Three male neonates with episodic laryngospasms responsive to sodium channel blockers are reported by researchers at centres in Lyon, Paris and Rennes, France. Patient 1 was admitted to an ICU at 16 days for acute life-threatening laryngospasm associated with generalized stiffness, cyanosis, and bradycardia, without loss of consciousness or startle reaction, and lasting a few minutes. Exam was normal between attacks, but repeated episodes of apnea with larngospasm, unresponsive to clonazepam or levodopa, required tracheostomy at 3 months. EMG revealed intense generalized myotonia, and at 6 months the infant had developed marked muscular hypertonia. Sequencing the SCN4A gene showed a novel heterozygous mutation. Laryngospasm was controlled with oral carbamazepine (40 mg/kg/day), tracheostomy was removed at 14 months, and psychomotor development and growth were normal by 18 months of age. Patient 2 was admitted with daily episodic apneas at 3 days and intermittent stridor by 2 months. An athletic appearance developed by 7 months, and EMG showed continuous myotonia, exacerbated by cold food and winter. SCN4A analysis showed the same mutation as patient 1. Laryngospasm was controlled with mexiletine, and he could walk at 16 months. Patient 3 had immediate respiratory distress at birth, episodic stridor with apnea, and hypertonia. Spasms occurred with laryngeal endoscopy, and the patient died at 10 days. SCN4A gene sequencing showed a heterozygous de novo mutation. Gene analysis in the parents of all 3 patients was negative for SCN4A mutation. [1]

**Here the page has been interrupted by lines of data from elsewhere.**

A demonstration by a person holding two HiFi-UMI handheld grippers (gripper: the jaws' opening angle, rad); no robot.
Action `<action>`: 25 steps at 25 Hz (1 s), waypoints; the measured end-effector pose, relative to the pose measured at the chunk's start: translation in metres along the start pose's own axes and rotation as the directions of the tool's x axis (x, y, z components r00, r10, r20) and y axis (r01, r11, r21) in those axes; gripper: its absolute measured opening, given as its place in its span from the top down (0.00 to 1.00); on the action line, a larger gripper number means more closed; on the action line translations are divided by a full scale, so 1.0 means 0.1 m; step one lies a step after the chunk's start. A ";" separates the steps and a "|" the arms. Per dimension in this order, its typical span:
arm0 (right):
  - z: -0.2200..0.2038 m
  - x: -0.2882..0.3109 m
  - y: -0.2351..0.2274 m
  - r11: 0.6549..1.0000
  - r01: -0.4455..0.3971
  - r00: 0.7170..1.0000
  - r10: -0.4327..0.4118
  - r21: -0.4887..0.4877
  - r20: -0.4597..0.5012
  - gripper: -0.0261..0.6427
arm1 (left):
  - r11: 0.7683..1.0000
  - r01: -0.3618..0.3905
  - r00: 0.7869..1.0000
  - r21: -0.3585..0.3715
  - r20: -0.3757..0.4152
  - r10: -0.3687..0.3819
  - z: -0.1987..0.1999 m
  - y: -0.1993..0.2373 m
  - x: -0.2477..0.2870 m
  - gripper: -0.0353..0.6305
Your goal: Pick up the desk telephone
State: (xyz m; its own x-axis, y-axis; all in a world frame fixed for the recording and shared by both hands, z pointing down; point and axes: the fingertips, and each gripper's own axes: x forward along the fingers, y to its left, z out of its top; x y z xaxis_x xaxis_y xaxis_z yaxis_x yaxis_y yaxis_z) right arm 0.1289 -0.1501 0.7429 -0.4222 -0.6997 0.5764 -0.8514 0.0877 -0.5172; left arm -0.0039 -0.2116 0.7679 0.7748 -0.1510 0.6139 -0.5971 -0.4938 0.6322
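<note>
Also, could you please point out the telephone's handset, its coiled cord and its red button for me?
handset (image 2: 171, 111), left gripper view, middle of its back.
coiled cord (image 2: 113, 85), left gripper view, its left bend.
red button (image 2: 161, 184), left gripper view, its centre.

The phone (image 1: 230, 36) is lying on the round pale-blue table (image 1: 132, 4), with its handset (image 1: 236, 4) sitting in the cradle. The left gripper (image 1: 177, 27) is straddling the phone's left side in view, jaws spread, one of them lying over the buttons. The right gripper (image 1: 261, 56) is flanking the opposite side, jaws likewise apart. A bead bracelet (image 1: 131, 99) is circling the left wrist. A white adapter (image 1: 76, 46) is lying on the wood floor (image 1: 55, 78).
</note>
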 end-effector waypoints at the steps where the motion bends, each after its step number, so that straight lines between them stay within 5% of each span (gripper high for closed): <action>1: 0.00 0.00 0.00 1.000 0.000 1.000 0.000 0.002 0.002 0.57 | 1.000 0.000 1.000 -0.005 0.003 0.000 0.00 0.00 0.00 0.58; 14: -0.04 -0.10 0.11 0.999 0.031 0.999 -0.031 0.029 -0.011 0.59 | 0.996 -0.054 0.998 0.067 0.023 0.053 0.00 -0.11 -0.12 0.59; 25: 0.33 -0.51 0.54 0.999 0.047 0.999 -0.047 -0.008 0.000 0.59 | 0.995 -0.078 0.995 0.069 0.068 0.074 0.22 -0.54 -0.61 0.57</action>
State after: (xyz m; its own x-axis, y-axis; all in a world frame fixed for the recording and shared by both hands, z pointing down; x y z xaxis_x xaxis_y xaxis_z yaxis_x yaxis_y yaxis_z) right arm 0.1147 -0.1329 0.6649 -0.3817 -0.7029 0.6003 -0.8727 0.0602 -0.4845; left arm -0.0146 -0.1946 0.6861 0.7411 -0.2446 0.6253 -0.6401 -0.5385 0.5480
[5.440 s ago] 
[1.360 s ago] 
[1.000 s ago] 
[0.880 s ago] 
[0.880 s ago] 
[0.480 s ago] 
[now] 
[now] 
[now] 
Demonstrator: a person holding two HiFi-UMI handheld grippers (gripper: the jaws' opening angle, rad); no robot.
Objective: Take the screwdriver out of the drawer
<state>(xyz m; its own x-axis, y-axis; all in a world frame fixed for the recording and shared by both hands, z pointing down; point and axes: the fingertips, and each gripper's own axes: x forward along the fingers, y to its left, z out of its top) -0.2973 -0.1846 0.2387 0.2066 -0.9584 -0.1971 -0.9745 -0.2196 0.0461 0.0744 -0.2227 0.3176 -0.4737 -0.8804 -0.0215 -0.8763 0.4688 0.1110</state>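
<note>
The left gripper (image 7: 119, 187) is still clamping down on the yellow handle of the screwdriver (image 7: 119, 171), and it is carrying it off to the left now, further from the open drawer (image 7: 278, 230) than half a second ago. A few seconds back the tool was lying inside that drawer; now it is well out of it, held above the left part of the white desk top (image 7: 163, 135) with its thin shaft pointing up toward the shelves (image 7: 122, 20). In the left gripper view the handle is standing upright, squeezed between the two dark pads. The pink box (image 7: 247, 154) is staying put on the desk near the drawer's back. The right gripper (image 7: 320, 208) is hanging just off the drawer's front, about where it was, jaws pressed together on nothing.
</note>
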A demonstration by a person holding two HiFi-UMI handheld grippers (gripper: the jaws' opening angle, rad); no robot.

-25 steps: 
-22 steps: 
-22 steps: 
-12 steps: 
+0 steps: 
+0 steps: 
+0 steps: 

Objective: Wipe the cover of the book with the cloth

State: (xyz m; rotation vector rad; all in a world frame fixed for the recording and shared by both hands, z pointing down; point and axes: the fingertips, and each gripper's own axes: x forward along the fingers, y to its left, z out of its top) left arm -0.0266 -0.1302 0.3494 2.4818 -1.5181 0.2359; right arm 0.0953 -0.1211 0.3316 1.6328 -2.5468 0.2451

COMMENT. Severe neonatal episodic laryngospasm is reported as a new phenotype, associated with de novo mutations in the muscular channel gene SCN4A and myotonia responsive to sodium channel blockers. Nondystrophic myotonias related to mutations in the SCN4A gene include myotonia congenita (Thomsen disease), paramyotonia, and sodium channel myotonias (SCM).